▸ Task details
Each line of the data below should be restated exactly, with images left out.

===== Raw data =====

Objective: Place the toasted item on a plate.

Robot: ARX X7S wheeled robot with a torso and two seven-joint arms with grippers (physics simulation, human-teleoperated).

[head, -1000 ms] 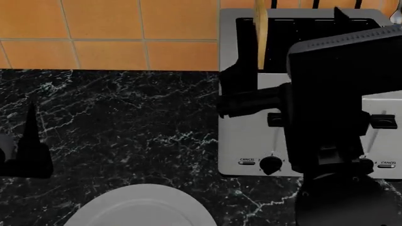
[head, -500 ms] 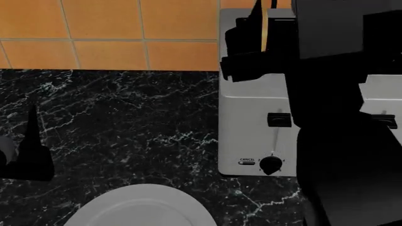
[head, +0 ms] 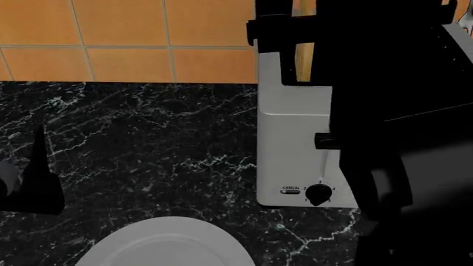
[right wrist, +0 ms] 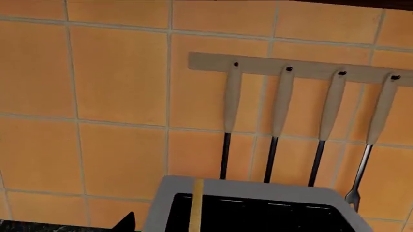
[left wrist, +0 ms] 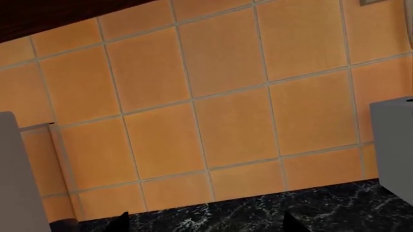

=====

▸ Answer space
Objective: Place the toasted item on a plate.

Robot: ARX X7S wheeled robot with a torso and two seven-joint arms with grippers (physics simulation, human-teleoperated).

[head, -1000 ms] 
[head, -500 ms] 
[head, +0 ms] 
[right wrist, +0 ms] 
[left wrist, +0 ms] 

Nothing remains to add to the answer.